- [Work instructions]: Would you please retype, exactly, the lines of the listing below between the line with "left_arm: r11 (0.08" and the line with "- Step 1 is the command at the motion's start", inclusive?

- [Collected material]:
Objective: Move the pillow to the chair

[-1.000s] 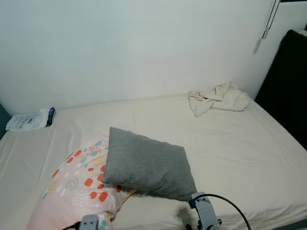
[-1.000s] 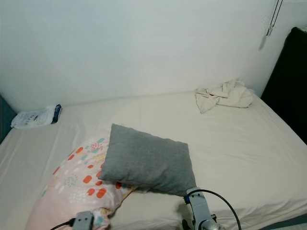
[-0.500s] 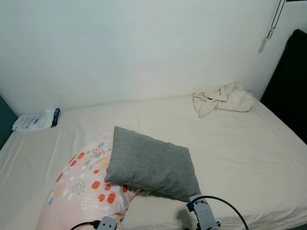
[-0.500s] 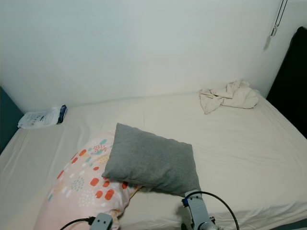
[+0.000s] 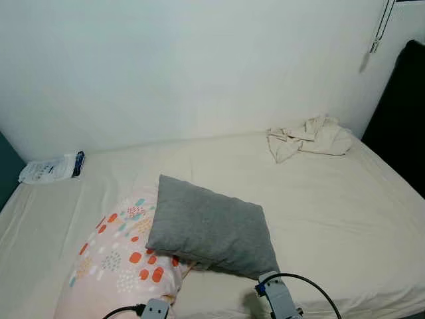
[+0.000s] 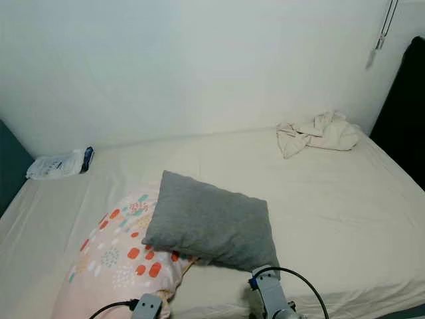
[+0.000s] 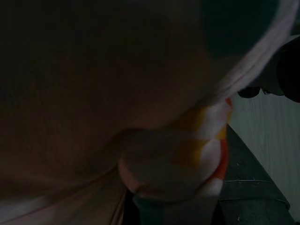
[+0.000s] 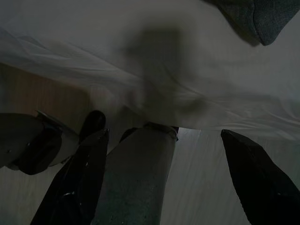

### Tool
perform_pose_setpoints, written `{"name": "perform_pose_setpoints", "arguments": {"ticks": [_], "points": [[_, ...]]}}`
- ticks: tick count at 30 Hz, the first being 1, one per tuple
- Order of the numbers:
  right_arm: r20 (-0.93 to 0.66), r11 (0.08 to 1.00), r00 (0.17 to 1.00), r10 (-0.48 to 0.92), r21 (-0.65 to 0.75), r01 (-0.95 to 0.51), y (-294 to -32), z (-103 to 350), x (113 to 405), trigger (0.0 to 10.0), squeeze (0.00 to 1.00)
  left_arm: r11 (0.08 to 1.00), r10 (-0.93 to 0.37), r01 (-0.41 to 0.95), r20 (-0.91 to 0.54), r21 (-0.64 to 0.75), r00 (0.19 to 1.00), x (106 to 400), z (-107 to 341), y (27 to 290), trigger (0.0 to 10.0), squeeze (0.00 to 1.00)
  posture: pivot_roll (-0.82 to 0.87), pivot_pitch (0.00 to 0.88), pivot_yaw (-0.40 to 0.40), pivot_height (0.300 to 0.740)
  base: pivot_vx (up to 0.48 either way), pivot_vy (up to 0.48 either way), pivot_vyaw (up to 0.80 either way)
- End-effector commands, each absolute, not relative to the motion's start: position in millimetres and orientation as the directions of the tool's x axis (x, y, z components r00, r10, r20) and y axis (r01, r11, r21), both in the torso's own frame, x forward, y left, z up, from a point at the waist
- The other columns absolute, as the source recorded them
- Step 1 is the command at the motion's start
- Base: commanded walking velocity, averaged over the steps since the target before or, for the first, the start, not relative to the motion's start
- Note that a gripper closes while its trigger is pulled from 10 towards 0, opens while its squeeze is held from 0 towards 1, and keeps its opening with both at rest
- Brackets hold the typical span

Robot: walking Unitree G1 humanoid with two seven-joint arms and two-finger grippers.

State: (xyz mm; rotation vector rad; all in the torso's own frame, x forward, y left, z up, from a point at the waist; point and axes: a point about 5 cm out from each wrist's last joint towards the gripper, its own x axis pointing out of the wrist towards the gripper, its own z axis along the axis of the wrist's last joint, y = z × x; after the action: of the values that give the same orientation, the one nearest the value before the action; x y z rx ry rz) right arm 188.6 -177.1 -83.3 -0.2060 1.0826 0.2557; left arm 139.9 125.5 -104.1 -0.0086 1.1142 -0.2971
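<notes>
Plain white wall fills the upper half of the frame, evenly lit. Below it a bed with cream sheet spans the full width, lightly creased. Dark teal panel at the left edge. Black furniture or curtain at the right edge, with a thin cord hanging at the upper right against the wall.

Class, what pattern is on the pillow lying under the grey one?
Pale pink pillow with orange, red and teal spots; clearest in the left eye view.
</notes>
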Motion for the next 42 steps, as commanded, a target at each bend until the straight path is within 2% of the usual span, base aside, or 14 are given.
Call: {"name": "perform_pose_setpoints", "arguments": {"ticks": [1, 8, 21, 27, 30, 33, 37, 42], "points": [[-0.899, 0.946, 0.423, 0.113, -0.032, -0.321, -173.5, -85.5, 185.1, 10.0, 0.0, 0.933, -0.328, 0.282, -0.853, -0.224, 0.406, 142.6, -101.1, 105.8, 10.0, 0.0, -0.16, 0.022, 0.012, 0.74, 0.0, 0.0, 0.0], [-0.893, 0.947, 0.431, 0.133, -0.013, -0.32, -173.7, -84.0, 187.4, 10.0, 0.0, 0.939, -0.31, 0.273, -0.862, -0.21, 0.402, 140.1, -102.7, 115.0, 10.0, 0.0, -0.15, 0.013, 0.008, 0.74, 0.0, 0.0, 0.0], [-0.887, 0.956, 0.439, 0.145, 0.012, -0.292, -172.8, -83.5, 188.5, 10.0, 0.0, 0.938, -0.314, 0.274, -0.861, -0.214, 0.401, 143.4, -101.5, 111.6, 10.0, 0.0, -0.15, 0.023, 0.02, 0.74, 0.0, 0.0, 0.0], [-0.863, 0.957, 0.48, 0.161, 0.018, -0.288, -168.5, -77.8, 199.9, 10.0, 0.0, 0.931, -0.336, 0.279, -0.85, -0.235, 0.405, 146.3, -100.0, 109.6, 10.0, 0.0, -0.16, 0.045, 0.037, 0.74, 0.0, 0.0, 0.0], [-0.845, 0.96, 0.505, 0.175, 0.031, -0.28, -154.7, -75.2, 206.6, 10.0, 0.0, 0.95, -0.291, 0.233, -0.86, -0.207, 0.42, 147.5, -100.6, 128.6, 10.0, 0.0, -0.17, 0.003, 0.024, 0.74, 0.0, 0.0, 0.0], [-0.836, 0.958, 0.515, 0.189, 0.04, -0.286, -151.7, -72.5, 211.6, 10.0, 0.0, 0.96, -0.27, 0.187, -0.859, -0.207, 0.434, 145.8, -101.1, 140.7, 10.0, 0.0, -0.16, 0.0, 0.015, 0.74, 0.0, 0.0, 0.0], [-0.838, 0.932, 0.495, 0.232, 0.045, -0.361, -143.2, -71.6, 212.9, 10.0, 0.0, 0.969, -0.237, 0.167, -0.86, -0.18, 0.452, 146.7, -100.5, 152.8, 10.0, 0.0, -0.14, 0.0, -0.012, 0.74, 0.0, 0.0, 0.0], [-0.847, 0.892, 0.459, 0.267, 0.037, -0.451, -130.9, -73.3, 209.5, 10.0, 0.0, 0.986, -0.168, 0.067, -0.858, -0.155, 0.486, 151.1, -98.4, 168.2, 10.0, 0.0, -0.11, 0.0, -0.03, 0.74, 0.0, 0.0, 0.0]]}}
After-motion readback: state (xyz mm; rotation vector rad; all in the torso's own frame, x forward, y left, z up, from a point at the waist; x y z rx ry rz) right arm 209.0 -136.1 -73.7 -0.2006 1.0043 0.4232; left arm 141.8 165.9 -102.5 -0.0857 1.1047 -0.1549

- [Your response]:
  left_arm: r11 (0.08 to 1.00), r10 (-0.93 to 0.37), r01 (-0.41 to 0.95), r20 (-0.91 to 0.54), r21 (-0.64 to 0.75), r00 (0.19 to 1.00), x (106 to 400), z (-107 to 341), y (27 to 290), trigger (0.0 to 10.0), squeeze (0.00 to 1.00)
  posture: pivot_roll (-0.82 to 0.87), pivot_pitch (0.00 to 0.88), pivot_yaw (-0.40 to 0.40), pivot_height (0.300 to 0.740)
  base: pivot_vx (up to 0.48 either way), pivot_vy (up to 0.48 either way), pivot_vyaw (up to 0.80 either way)
- End-effector commands, each absolute, not relative to the motion's start: position in millimetres and orientation as the directions of the tool's x axis (x, y, z components r00, r10, r20) and y axis (r01, r11, r21), both in the torso's own frame, x forward, y left, z up, from a point at the waist
- The other columns absolute, as the source recorded them
- Step 1 is the command at the motion's start

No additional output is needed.